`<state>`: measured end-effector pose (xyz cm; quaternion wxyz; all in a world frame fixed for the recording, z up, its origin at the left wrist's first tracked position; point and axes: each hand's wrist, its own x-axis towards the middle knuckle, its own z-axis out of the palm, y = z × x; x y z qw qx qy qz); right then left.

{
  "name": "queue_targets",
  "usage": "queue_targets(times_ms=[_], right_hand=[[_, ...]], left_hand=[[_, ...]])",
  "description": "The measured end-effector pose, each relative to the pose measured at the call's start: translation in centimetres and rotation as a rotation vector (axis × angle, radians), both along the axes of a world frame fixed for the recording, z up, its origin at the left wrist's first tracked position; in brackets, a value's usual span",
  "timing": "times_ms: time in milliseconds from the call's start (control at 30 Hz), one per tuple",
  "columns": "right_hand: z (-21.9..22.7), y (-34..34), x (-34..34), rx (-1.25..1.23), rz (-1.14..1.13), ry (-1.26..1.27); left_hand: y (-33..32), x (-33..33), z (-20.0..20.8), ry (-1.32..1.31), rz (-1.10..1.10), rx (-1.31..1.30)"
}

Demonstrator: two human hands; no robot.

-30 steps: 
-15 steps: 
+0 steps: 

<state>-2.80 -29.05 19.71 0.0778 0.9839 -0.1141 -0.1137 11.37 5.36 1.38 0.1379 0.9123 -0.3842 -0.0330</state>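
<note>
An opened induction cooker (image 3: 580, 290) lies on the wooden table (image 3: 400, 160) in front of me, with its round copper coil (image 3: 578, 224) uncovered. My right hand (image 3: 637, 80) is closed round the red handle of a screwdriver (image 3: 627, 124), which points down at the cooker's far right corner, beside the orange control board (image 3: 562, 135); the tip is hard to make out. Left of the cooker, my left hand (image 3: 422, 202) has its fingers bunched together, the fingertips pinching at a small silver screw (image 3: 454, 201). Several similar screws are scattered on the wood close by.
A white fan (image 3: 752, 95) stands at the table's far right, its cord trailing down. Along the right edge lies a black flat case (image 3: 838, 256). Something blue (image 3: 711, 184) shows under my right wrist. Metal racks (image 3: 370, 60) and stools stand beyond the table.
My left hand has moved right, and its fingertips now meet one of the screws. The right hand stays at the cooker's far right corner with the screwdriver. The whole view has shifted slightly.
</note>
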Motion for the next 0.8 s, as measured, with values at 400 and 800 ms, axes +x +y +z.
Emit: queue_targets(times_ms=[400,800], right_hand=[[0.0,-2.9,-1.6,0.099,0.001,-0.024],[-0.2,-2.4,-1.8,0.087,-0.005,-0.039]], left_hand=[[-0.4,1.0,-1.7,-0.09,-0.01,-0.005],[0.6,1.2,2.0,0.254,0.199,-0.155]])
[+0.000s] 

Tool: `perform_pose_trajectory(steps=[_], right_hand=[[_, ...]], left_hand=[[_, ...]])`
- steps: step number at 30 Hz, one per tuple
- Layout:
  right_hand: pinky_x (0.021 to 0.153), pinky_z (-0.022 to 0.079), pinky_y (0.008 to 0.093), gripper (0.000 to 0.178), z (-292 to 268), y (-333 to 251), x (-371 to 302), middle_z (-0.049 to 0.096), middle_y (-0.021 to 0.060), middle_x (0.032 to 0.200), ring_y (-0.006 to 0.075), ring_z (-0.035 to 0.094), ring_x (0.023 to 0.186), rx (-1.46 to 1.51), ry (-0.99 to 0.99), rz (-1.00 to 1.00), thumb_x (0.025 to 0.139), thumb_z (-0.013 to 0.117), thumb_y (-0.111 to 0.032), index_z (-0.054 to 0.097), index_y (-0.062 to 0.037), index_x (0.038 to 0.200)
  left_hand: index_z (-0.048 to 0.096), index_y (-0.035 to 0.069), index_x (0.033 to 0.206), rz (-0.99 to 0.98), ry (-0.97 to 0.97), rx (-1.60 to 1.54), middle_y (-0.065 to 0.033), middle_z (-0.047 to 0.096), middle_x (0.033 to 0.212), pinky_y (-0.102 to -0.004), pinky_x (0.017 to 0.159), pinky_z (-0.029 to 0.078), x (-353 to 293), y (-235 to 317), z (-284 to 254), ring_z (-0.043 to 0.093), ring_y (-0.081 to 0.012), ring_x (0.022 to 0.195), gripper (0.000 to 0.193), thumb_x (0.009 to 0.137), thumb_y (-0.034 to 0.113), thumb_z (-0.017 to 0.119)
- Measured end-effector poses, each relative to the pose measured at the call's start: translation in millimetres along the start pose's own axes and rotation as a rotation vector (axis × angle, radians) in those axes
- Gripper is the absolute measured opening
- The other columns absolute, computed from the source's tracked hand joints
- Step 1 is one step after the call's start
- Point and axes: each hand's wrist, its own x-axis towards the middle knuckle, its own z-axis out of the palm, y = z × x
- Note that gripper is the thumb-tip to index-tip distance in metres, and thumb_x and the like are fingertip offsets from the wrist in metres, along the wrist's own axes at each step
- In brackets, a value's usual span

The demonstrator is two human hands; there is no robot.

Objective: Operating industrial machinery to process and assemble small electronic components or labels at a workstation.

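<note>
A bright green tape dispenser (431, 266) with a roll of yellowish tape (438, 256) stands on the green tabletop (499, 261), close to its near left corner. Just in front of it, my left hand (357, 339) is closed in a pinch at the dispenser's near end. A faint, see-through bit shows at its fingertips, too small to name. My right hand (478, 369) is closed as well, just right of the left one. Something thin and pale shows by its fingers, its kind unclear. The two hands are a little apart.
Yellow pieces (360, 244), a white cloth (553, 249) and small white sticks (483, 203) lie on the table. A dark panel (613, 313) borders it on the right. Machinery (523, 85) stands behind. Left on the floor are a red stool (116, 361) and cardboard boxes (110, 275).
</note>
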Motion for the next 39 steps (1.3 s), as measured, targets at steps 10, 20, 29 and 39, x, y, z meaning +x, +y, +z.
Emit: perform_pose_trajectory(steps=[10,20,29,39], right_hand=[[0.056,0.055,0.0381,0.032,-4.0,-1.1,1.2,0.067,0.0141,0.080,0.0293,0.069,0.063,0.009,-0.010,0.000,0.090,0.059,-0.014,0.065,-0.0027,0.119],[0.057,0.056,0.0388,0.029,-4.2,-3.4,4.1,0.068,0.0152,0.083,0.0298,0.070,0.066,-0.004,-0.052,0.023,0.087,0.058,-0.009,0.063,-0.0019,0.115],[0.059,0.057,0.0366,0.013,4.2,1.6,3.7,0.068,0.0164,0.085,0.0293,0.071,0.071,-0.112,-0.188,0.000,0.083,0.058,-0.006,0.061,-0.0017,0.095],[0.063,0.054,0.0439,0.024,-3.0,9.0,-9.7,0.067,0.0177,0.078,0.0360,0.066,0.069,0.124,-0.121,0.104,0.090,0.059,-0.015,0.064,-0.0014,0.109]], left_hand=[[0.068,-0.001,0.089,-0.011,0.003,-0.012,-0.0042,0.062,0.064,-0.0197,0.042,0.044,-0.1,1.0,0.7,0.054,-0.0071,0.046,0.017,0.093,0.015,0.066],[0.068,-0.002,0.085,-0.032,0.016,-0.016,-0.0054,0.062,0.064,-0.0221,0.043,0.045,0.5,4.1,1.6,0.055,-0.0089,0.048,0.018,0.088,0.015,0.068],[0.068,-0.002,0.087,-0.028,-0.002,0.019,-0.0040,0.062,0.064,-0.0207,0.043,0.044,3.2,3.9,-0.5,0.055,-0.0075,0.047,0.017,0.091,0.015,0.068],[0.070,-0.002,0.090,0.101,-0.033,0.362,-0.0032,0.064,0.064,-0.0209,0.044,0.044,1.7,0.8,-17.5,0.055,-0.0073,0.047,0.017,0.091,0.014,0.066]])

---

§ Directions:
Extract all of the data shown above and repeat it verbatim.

§ Response for this exercise:
`<state>`: measured end-effector pose (xyz cm; quaternion wxyz; all in a world frame fixed for the recording, z up, its origin at the left wrist's first tracked position; point and axes: each hand's wrist, its own x-axis towards the middle knuckle, its own z-axis out of the palm, y = z × x; x y z qw qx qy qz); right then left.

{
  "name": "queue_targets",
  "usage": "queue_targets(times_ms=[_], right_hand=[[_, ...]], left_hand=[[_, ...]])",
  "description": "The measured end-effector pose, each relative to the pose measured at the call's start: translation in centimetres and rotation as a rotation vector (axis × angle, radians), both along the axes of a world frame fixed for the recording, z up, its origin at the left wrist's first tracked position; in brackets, a value's usual span",
  "timing": "times_ms: time in milliseconds from the call's start (control at 30 Hz), one per tuple",
  "columns": "right_hand: z (-21.9..22.7), y (-34..34), x (-34..34), rx (-1.25..1.23), rz (-1.14..1.13), ry (-1.26..1.27); left_hand: y (-33..32), x (-33..33), z (-20.0..20.8), ry (-1.32..1.31), rz (-1.10..1.10), rx (-1.31..1.30)"
}

Demonstrator: two human hands; no robot.

-30 steps: 
-15 steps: 
+0 steps: 

<state>-2.80 -29.05 19.71 0.0778 0.9839 -0.1141 -0.1137 11.37 5.36 1.38 0.1379 0.9123 -0.3842 -0.0330</state>
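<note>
An opened induction cooker (image 3: 580, 290) lies on the wooden table (image 3: 400, 160) in front of me, with its round copper coil (image 3: 578, 224) uncovered. My right hand (image 3: 637, 80) is closed round the red handle of a screwdriver (image 3: 627, 124), which points down at the cooker's far right corner, beside the orange control board (image 3: 562, 135); the tip is hard to make out. Left of the cooker, my left hand (image 3: 422, 202) has its fingers bunched together, the fingertips pinching at a small silver screw (image 3: 454, 201). Several similar screws are scattered on the wood close by.
A white fan (image 3: 752, 95) stands at the table's far right, its cord trailing down. Along the right edge lies a black flat case (image 3: 838, 256). Something blue (image 3: 711, 184) shows under my right wrist. Metal racks (image 3: 370, 60) and stools stand beyond the table.
My left hand has moved right, and its fingertips now meet one of the screws. The right hand stays at the cooker's far right corner with the screwdriver. The whole view has shifted slightly.
</note>
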Motion for the next 0.8 s, as measured, with values at 400 and 800 ms, axes +x +y +z.
Emit: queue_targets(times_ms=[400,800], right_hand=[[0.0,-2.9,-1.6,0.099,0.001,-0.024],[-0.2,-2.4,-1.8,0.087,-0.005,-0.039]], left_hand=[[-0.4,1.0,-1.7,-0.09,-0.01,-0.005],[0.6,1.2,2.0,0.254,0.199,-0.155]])
[+0.000s] 

Tool: `perform_pose_trajectory(steps=[_], right_hand=[[_, ...]], left_hand=[[_, ...]])`
- steps: step number at 30 Hz, one per tuple
- Layout:
  right_hand: pinky_x (0.021 to 0.153), pinky_z (-0.022 to 0.079), pinky_y (0.008 to 0.093), gripper (0.000 to 0.178), z (-292 to 268), y (-333 to 251), x (-371 to 302), middle_z (-0.049 to 0.096), middle_y (-0.021 to 0.060), middle_x (0.032 to 0.200), ring_y (-0.006 to 0.075), ring_z (-0.035 to 0.094), ring_x (0.023 to 0.186), rx (-1.46 to 1.51), ry (-0.99 to 0.99), rz (-1.00 to 1.00), thumb_x (0.025 to 0.139), thumb_z (-0.013 to 0.117), thumb_y (-0.111 to 0.032), index_z (-0.054 to 0.097), index_y (-0.062 to 0.037), index_x (0.038 to 0.200)
  left_hand: index_z (-0.048 to 0.096), index_y (-0.035 to 0.069), index_x (0.033 to 0.206), rz (-0.99 to 0.98), ry (-0.97 to 0.97), rx (-1.60 to 1.54), middle_y (-0.065 to 0.033), middle_z (-0.047 to 0.096), middle_x (0.033 to 0.212), pinky_y (-0.102 to -0.004), pinky_x (0.017 to 0.159), pinky_z (-0.029 to 0.078), x (-353 to 293), y (-235 to 317), z (-284 to 254), ring_z (-0.043 to 0.093), ring_y (-0.081 to 0.012), ring_x (0.022 to 0.195), gripper (0.000 to 0.193), thumb_x (0.009 to 0.137), thumb_y (-0.034 to 0.113), thumb_z (-0.017 to 0.119)
- Measured end-effector poses, each relative to the pose measured at the call's start: translation in millimetres along the start pose's own axes and rotation as a rotation vector (axis × angle, radians) in those axes
- Gripper is the absolute measured opening
- The other columns absolute, computed from the source's tracked hand joints
- Step 1 is one step after the call's start
- Point and axes: each hand's wrist, its own x-axis towards the middle knuckle, its own z-axis out of the palm, y = z × x
- Note that gripper is the thumb-tip to index-tip distance in metres, and thumb_x and the like are fingertip offsets from the wrist in metres, along the wrist's own axes at each step
- In brackets, a value's usual span

The demonstrator is two human hands; there is no robot.

Objective: Operating industrial machinery to process and assemble small electronic components or labels at a workstation.

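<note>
A bright green tape dispenser (431, 266) with a roll of yellowish tape (438, 256) stands on the green tabletop (499, 261), close to its near left corner. Just in front of it, my left hand (357, 339) is closed in a pinch at the dispenser's near end. A faint, see-through bit shows at its fingertips, too small to name. My right hand (478, 369) is closed as well, just right of the left one. Something thin and pale shows by its fingers, its kind unclear. The two hands are a little apart.
Yellow pieces (360, 244), a white cloth (553, 249) and small white sticks (483, 203) lie on the table. A dark panel (613, 313) borders it on the right. Machinery (523, 85) stands behind. Left on the floor are a red stool (116, 361) and cardboard boxes (110, 275).
</note>
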Motion for the next 39 steps (1.3 s), as measured, targets at steps 10, 20, 29 and 39, x, y, z meaning +x, +y, +z.
Emit: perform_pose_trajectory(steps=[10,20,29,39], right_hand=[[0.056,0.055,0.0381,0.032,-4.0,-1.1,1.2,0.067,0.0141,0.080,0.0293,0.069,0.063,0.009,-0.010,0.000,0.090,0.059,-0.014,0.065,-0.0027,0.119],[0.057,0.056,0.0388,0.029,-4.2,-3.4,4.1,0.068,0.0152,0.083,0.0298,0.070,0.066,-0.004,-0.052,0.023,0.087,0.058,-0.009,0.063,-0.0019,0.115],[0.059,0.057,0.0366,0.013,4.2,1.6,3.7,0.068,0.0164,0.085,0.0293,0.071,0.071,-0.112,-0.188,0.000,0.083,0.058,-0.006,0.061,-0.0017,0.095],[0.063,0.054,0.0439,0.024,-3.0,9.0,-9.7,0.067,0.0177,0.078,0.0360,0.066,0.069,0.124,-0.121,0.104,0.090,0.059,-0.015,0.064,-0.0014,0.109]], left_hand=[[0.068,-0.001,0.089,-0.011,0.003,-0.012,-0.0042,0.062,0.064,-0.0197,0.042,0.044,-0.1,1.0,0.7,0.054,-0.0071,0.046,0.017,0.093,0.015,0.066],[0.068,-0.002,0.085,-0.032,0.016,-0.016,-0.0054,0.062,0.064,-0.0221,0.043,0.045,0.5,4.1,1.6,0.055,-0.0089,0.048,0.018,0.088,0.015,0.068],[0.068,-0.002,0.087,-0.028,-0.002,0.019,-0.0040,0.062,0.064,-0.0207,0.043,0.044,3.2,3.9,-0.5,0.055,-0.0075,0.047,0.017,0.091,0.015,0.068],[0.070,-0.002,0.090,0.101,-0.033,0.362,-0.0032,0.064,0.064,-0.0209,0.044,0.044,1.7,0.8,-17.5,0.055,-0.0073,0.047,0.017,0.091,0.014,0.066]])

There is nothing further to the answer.